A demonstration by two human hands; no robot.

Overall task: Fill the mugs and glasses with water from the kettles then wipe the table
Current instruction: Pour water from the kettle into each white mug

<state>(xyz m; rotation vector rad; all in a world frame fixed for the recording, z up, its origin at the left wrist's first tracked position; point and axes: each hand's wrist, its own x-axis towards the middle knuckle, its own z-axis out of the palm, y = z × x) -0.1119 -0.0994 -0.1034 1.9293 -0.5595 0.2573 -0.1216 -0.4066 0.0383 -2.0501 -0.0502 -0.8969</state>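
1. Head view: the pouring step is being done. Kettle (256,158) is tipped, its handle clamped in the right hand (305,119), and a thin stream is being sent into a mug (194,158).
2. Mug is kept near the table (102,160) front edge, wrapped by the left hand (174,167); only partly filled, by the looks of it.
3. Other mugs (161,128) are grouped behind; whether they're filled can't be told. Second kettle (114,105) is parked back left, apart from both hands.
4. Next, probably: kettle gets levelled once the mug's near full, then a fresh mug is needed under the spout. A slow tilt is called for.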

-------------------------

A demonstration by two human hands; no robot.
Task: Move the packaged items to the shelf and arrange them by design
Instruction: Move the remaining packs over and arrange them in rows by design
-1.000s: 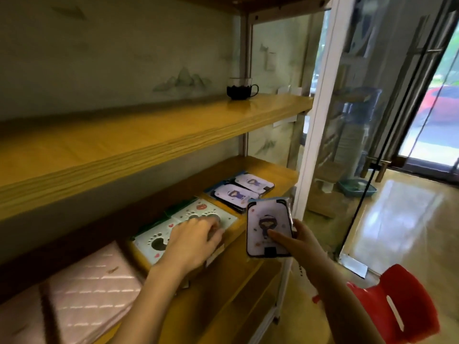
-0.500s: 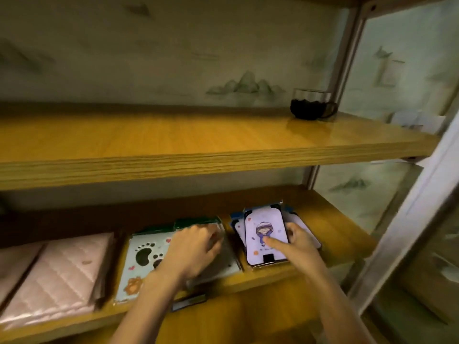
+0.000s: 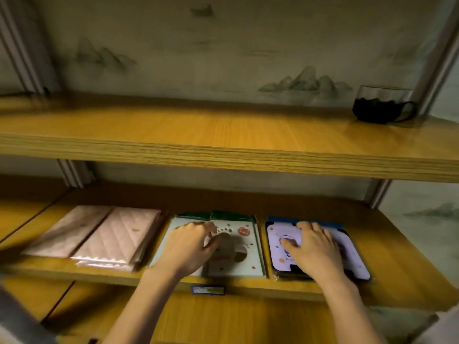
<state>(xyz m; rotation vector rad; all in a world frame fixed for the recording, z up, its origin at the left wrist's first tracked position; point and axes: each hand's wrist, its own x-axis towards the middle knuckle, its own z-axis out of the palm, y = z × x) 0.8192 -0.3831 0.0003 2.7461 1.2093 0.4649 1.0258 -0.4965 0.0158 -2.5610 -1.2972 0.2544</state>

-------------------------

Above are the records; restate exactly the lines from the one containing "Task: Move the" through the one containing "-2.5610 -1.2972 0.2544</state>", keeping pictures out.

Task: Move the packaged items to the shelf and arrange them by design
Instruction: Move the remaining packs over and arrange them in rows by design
-1.000s: 
-0.500s: 
+0.000s: 
<state>(xyz m; rotation vector rad; all in a world frame fixed for the recording, z up, its origin at the left wrist's first tracked position; point and axes: each hand's wrist, its own x-axis towards the middle knuckle, its own z-axis out of the palm, y = z × x) 0.8192 -0.3831 0.0003 2.7461 1.2093 0.4649 1.0258 -0.4965 0.0158 -2.5610 -1.2972 0.2544</state>

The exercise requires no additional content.